# Work task
Could you reproduce, exactly and alone, the lines running from the one with "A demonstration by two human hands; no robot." to the end of the data below?

[Opening Data shown section]

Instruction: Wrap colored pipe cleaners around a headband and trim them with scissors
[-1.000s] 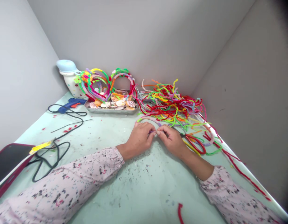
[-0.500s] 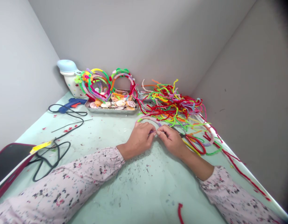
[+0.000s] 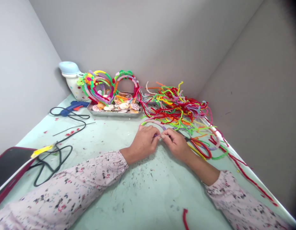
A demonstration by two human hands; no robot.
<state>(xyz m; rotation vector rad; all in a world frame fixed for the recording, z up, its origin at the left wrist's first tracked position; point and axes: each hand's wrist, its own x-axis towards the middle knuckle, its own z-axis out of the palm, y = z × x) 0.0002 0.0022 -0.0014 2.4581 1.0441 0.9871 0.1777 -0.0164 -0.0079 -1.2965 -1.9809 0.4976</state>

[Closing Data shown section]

# Output of the exercise
A demonstration by two human hands; no robot.
<state>(xyz m; rotation vector rad; all in a world frame fixed for the recording, z up, its origin at the left wrist's first tracked position; point and axes: each hand's wrist, its own x-axis towards the middle knuckle, its own z-axis out of the palm, y = z × x) 0.0002 0.0022 -0.0014 2.4581 1.0441 0.9871 0.1777 -0.0164 -0.0079 -1.2965 -1.9809 0.4976</state>

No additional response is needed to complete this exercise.